Bisnis.com, JAKARTA — PT Bank Tabungan Negara (Persero) Tbk yang memiliki fokus bisnis pada sektor hunian juga mulai menggarap segmen nasabah milenial sebagai salah satu sasaran penyaluran KPR yang dinilai potensial.
EVP Non Subsidized Mortgage and Consumer Lending Division BTN Suryanti Agustinar mengatakan, pihaknya telah menyiapkan sejumlah program kredit yang dapat memenuhi kondisi finansial para generasi milenial dan first jobber untuk memiliki hunian. Menurut Yanti, sapaan akrabnya, BTN sudah sejak lama menawarkan uang muka atau down payment (DP) KPR rendah.
"Tantangan menghadapi pangsa pasar milenial adalah bagaimana mengajak mereka untuk berinvestasi dalam bentuk rumah. Karena kalau kita coba lakukan pendekatan dengan milenial saat ini mereka punya spending untuk gym, travelling, atau makan di restoran," ujarnya.

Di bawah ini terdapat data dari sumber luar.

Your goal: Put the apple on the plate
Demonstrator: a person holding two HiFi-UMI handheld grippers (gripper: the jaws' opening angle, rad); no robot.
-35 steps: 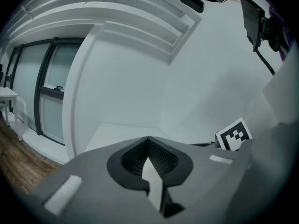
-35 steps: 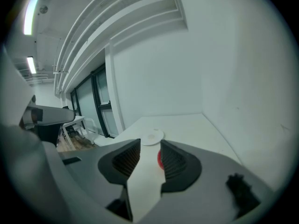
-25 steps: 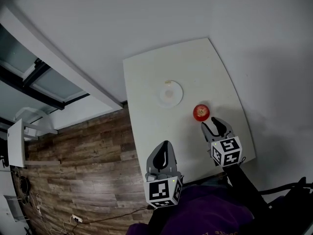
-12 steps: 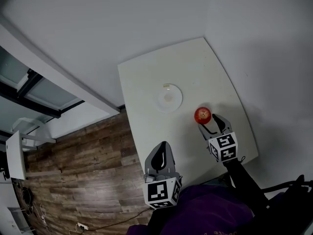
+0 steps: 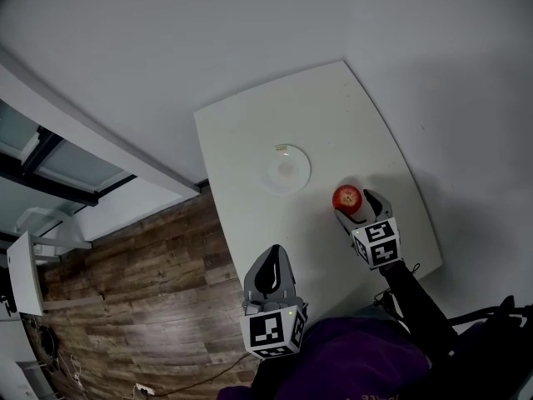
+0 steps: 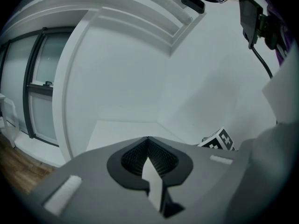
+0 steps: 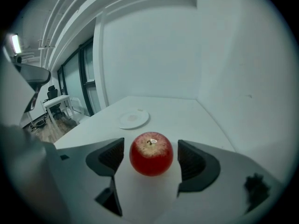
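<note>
A red apple (image 5: 346,198) (image 7: 151,153) stands upright on the white table (image 5: 250,140), stem up. My right gripper (image 5: 356,210) (image 7: 150,158) has its jaws opening around the apple, one pad on each side with a small gap, not pressing. A white plate (image 5: 287,169) (image 7: 133,119) lies empty farther along the table, to the apple's left. My left gripper (image 5: 268,280) (image 6: 148,161) hovers at the table's near edge with its jaws together and nothing between them.
The table sits in a corner between two white walls (image 5: 250,40). Wood floor (image 5: 141,282) lies to the left, beside a glass partition (image 5: 50,140). A desk and chair (image 7: 58,104) stand far off in the right gripper view.
My right gripper has moved forward and down until the apple sits between its jaws, which have widened. The left gripper has drifted slightly toward me.
</note>
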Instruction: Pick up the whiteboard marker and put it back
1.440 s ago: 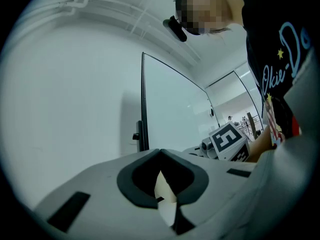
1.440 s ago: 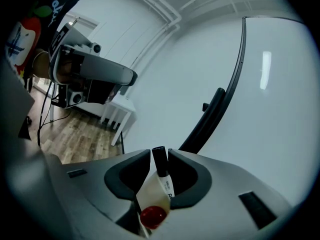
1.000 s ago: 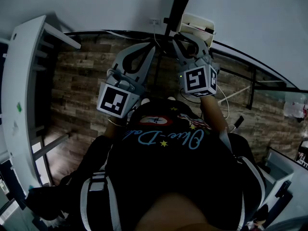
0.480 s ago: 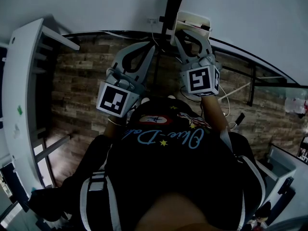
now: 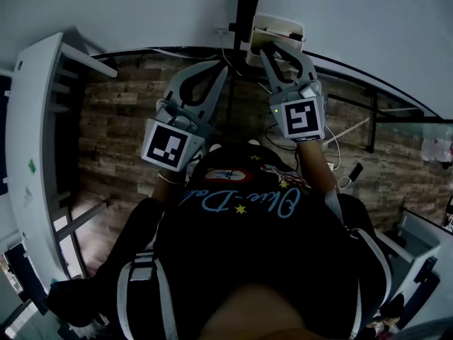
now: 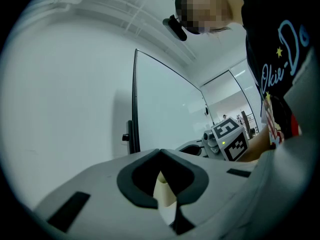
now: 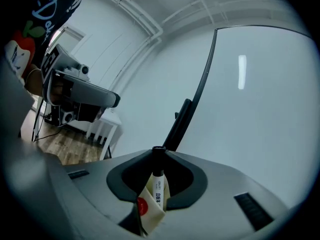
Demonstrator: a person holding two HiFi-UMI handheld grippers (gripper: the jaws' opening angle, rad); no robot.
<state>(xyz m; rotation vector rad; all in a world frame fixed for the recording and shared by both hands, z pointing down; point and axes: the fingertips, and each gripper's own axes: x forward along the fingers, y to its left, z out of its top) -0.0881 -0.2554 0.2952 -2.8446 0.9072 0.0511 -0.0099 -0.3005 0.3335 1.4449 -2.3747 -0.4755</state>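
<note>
Slippage risk: my right gripper [image 7: 157, 153] clamps the whiteboard marker [image 7: 158, 184], left gripper [image 6: 160, 153] closed empty; I judge any slackened squeeze would drop it.

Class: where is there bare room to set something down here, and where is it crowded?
Bare: the brown wooden floor between the white shelf unit and the black whiteboard stand. Crowded: right of the stand, where white cables lie on the floor, and by the white tray, where the right claw holds the white whiteboard marker.
</note>
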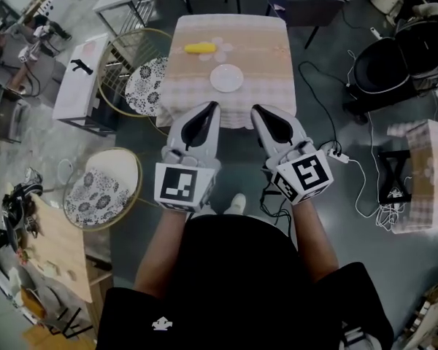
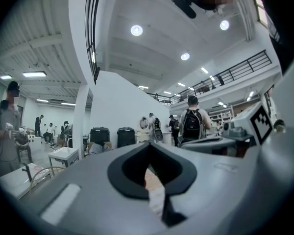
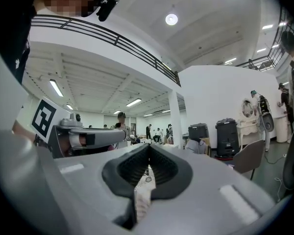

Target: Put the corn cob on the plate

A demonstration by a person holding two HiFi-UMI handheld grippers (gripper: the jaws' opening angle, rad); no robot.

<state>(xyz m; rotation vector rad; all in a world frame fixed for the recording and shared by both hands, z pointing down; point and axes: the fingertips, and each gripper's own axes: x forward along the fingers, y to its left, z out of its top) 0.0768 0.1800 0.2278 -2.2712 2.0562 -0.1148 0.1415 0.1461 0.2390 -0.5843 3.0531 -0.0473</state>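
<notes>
Corn cob (image 1: 201, 48), yellow, lies on its side at the far left of a small desk (image 1: 270, 57) draped in a pale checked cloth, as the head view shows. A white plate (image 1: 226, 78) sits near the middle of the desk, closer to the person than the cob and a little to its right. Cob and plate are near each other but do not touch.

The person stands short of the desk's near edge, holding the left tool (image 1: 212, 106) and the right tool (image 1: 255, 109) side by side and level. Both point at the desk, their tips over the cloth hanging at the near edge, well apart from the cob. Each tool's own view shows its two jaws pressed together at the tips, with nothing pinched between them.

A round gold-framed chair (image 1: 147, 84) with a floral cushion stands just beside the desk's left side, and a second such chair (image 1: 102, 188) stands nearer the person. A white side table (image 1: 80, 79) stands further left, and a dark chair (image 1: 306, 9) stands at the desk's far right corner. A white power strip (image 1: 336, 154) with a trailing cable lies on the grey floor (image 1: 336, 217) to the right of the right tool. In the left gripper view, people (image 2: 192, 121) stand about a large white hall with a railed upper gallery (image 2: 235, 75).
</notes>
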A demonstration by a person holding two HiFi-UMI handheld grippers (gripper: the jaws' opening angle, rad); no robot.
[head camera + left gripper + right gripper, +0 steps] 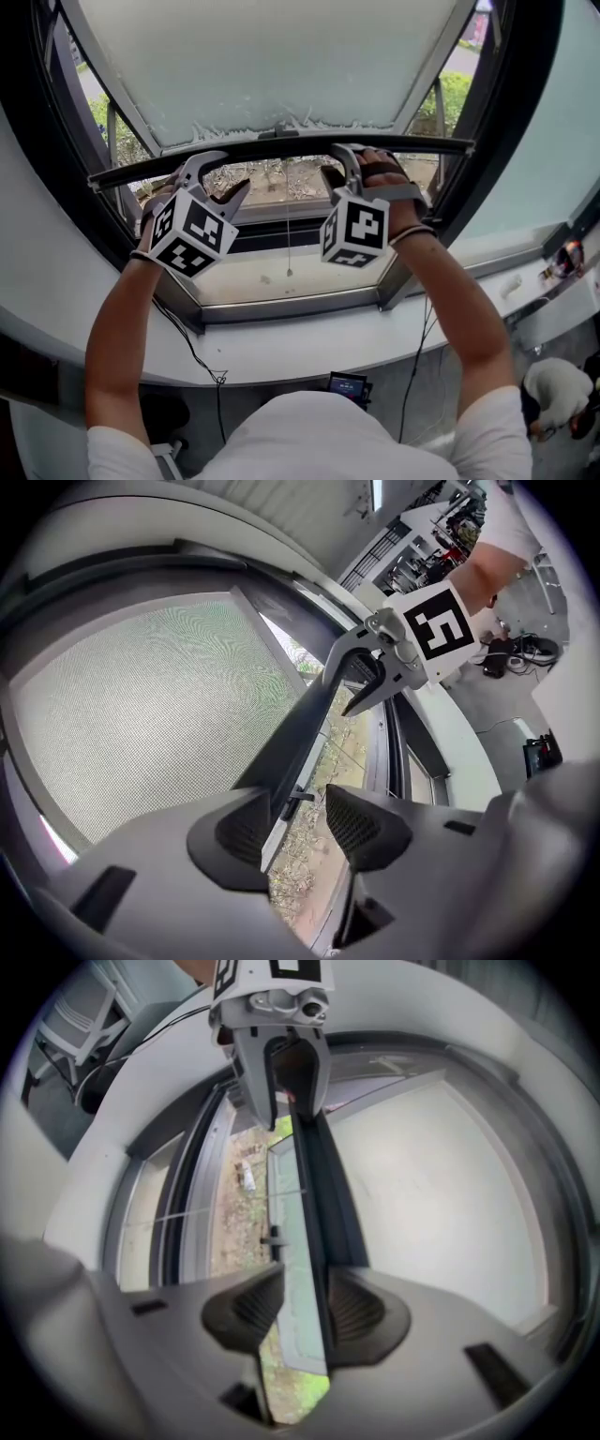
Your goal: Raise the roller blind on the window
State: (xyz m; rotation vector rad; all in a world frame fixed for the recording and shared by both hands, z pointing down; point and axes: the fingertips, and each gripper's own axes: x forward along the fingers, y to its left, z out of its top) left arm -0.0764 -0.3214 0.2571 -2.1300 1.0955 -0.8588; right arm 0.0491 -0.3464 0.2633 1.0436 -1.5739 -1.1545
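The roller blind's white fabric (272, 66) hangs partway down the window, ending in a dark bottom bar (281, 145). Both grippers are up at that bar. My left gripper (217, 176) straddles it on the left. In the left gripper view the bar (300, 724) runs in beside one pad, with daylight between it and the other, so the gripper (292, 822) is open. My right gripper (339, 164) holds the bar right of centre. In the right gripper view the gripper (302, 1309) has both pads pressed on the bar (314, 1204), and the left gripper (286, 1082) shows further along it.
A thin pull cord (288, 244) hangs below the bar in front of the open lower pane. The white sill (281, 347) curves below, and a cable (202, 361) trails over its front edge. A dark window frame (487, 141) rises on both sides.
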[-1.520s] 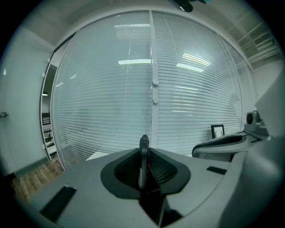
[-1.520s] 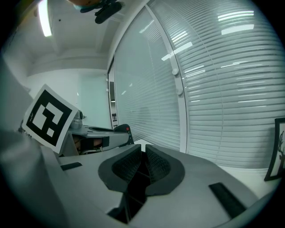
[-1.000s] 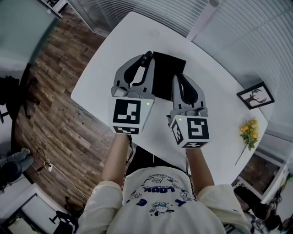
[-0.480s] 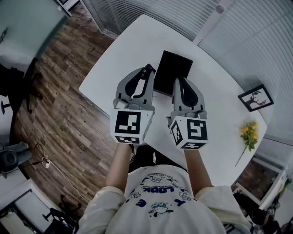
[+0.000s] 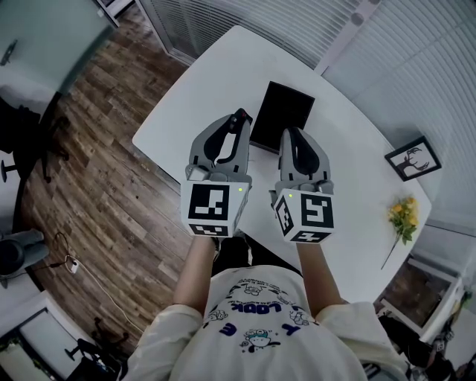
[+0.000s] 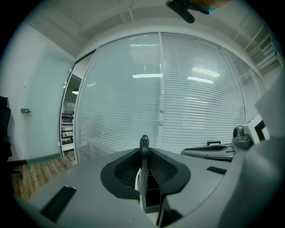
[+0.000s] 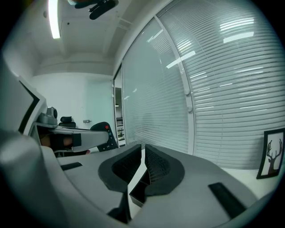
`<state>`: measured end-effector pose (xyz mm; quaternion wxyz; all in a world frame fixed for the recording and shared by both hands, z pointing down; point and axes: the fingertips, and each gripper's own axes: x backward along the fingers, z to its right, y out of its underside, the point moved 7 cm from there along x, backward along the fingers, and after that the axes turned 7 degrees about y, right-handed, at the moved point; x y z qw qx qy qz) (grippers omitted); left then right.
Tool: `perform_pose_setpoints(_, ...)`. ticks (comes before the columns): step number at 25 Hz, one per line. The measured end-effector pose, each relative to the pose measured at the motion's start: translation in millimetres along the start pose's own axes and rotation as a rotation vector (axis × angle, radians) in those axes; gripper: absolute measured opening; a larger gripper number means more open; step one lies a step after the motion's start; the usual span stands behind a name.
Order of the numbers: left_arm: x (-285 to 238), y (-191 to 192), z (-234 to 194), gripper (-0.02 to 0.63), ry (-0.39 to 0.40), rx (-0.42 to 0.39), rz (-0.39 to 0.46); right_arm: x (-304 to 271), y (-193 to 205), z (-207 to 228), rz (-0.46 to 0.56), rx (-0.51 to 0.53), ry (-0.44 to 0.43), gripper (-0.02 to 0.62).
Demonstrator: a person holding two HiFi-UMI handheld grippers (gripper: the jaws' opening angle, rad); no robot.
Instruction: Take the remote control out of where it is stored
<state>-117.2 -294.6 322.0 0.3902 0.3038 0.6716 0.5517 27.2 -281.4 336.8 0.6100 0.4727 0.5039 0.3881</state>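
A black remote control (image 5: pixel 239 121) sticks out past the tip of my left gripper (image 5: pixel 238 132), which is shut on it above the white table (image 5: pixel 193 97). In the left gripper view the remote (image 6: pixel 144 156) stands edge-on between the pads. The right gripper view shows the remote (image 7: pixel 100 136) at the left, with its red button facing out. A flat black case (image 5: pixel 284 111) lies on the table just beyond both grippers. My right gripper (image 5: pixel 287 138) hovers beside the left one, shut with nothing in it; its pads (image 7: pixel 153 167) meet at the tips.
A framed deer picture (image 5: pixel 413 157) and yellow flowers (image 5: pixel 403 216) stand at the table's right side. Slatted blinds (image 5: pixel 297 22) run behind the table. The table's rounded left edge drops to a wooden floor (image 5: pixel 97 141).
Both grippers have drawn back from the black case toward the person, the left one carrying the remote. More of the case shows now.
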Motion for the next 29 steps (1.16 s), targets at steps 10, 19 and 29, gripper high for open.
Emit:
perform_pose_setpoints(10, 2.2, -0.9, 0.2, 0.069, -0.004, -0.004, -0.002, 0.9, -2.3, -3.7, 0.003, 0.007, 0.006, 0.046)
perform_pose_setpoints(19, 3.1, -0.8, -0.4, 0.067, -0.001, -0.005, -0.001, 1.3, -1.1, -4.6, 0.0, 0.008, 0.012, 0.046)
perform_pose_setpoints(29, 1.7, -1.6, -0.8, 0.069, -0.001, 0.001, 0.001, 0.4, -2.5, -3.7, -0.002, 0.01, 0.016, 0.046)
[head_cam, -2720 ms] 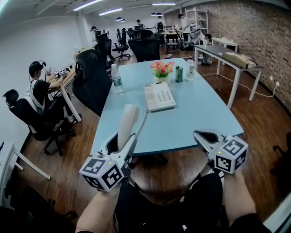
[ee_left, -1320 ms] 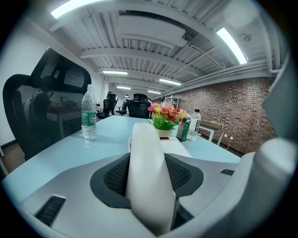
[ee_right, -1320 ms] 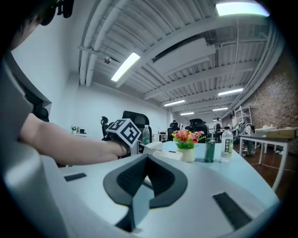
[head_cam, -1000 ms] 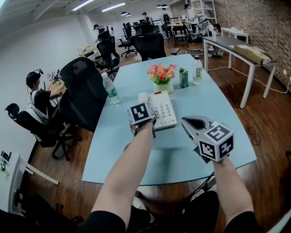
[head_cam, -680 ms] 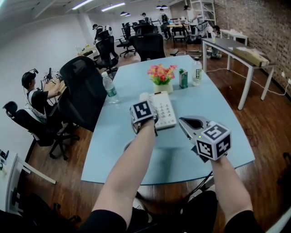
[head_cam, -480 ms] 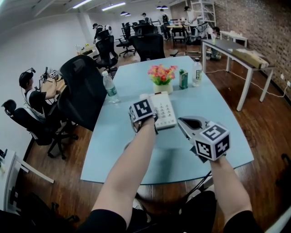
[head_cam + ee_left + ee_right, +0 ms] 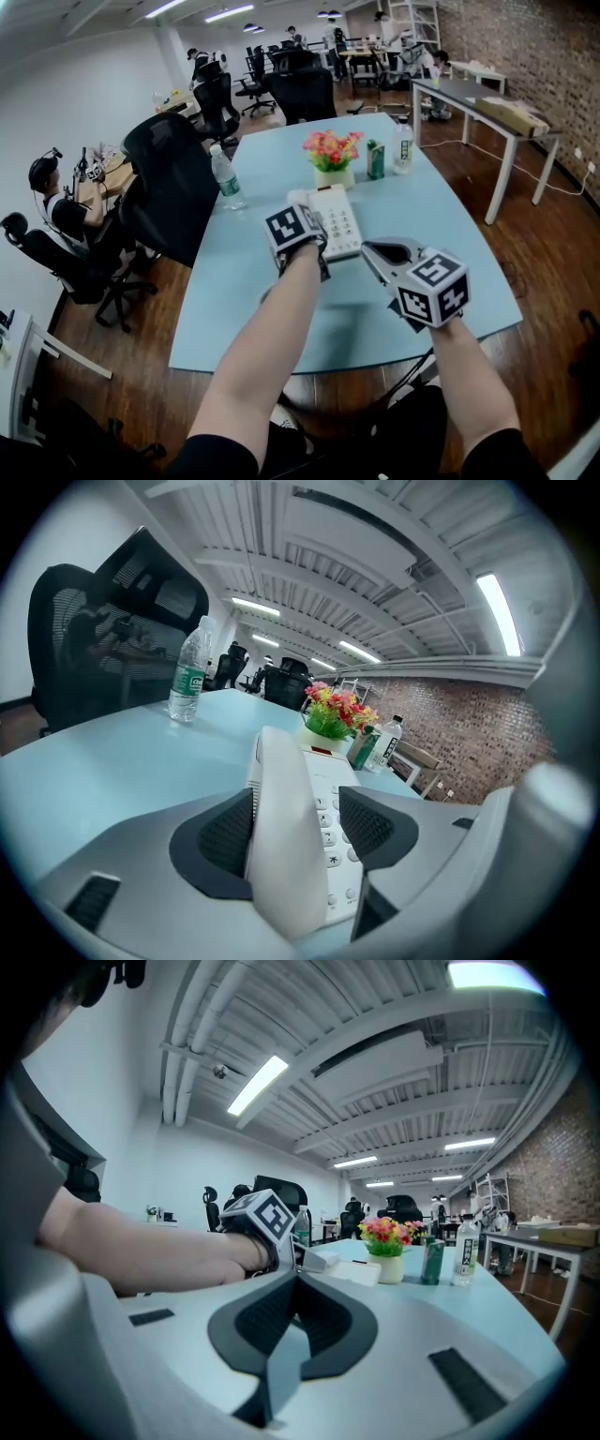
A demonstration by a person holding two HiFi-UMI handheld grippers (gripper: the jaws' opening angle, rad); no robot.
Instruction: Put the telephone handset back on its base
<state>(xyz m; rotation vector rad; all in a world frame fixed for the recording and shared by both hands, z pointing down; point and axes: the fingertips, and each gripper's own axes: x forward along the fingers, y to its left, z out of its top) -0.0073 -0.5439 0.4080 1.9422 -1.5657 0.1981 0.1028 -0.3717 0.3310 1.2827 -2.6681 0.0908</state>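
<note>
- The handset [image 7: 286, 855] is laid along the left side of the base [image 7: 322, 761], running from near edge to far edge. It looks seated in its cradle, though how the near end sits can't be made out.
- The left gripper [image 7: 298, 825] is spread wide around it. The jaws have just been opening and the handset is between them. The jaw on the right is clearly off it, with the keypad [image 7: 330, 810] showing in the gap. The jaw on the left is just beside it and no squeeze can be seen, so it's read as let go.
- The right gripper [image 7: 296, 1288] is pressed closed on itself with nothing in it, held over the near part of the table [image 7: 450, 234], to the right of the base.
- The base is found about mid-table. A flower pot [image 7: 333, 155] is just behind it toward the far edge, with a green can [image 7: 372, 159] and a bottle [image 7: 402, 145] beside that. A water bottle [image 7: 225, 180] is near the left edge.
- Progress, as a guess: the placing part looks pretty much done. What's left is the left gripper being backed off without the handset getting dragged along — plus maybe a check that it sits flat.
</note>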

Untuk memenuhi kebutuhan para milenial, BTN telah menyiapkan sejumlah program untuk memenuhi kebutuhan hunian. Pertama adalah KPR Zero. Dalam program ini, debitur tidak diwajibkan membayar pokok pinjaman pada dua tahun pertama, namun hanya perlu membayar bunga pinjaman saja. Menurut Yanti kesulitan yang umum dihadapi oleh generasi milenial untuk membeli rumah adalah kesiapan dana untuk uang muka.
Kemudian, jangka waktu kredit ditentukan hingga maksimal 30 tahun. "Di Jepang saja tenor KPR bisa sampai 50 tahun tapi belum untuk di Indonesia. Menurut kami dengan tenor yang panjang angsuran menjadi lebih ringan untuk milenial. Termasuk untuk KPA dengan tenor maksimal 20 tahun," katanya.
Yanti menyampaikan secara umum BTN menetapkan DP minimal sebesar 5%, namun khusus untuk program pemerintah pusat atau pemerintah daerah, perseroan dapat menekan besaran uang muka 0%—1%. "Kami juka buka layanan pengajuan KPR online untuk memenuhi kebutuhan generasi milenial. Ini bisa kami langsung approve," tambahnya.
Baca Juga
Sampai dengan Juni 2018, bank pelat merah tersebut mencatatkan realisasi penyaluran KPR bersubsidi sebesar Rp83,36 triliun, tumbuh 30,26% secara year on year. Sementara itu, penyaluran KPR nonsubsidi pada periode yang sama tercatat tumbuh 13,4% secara year on year menjadi Rp72 triliun.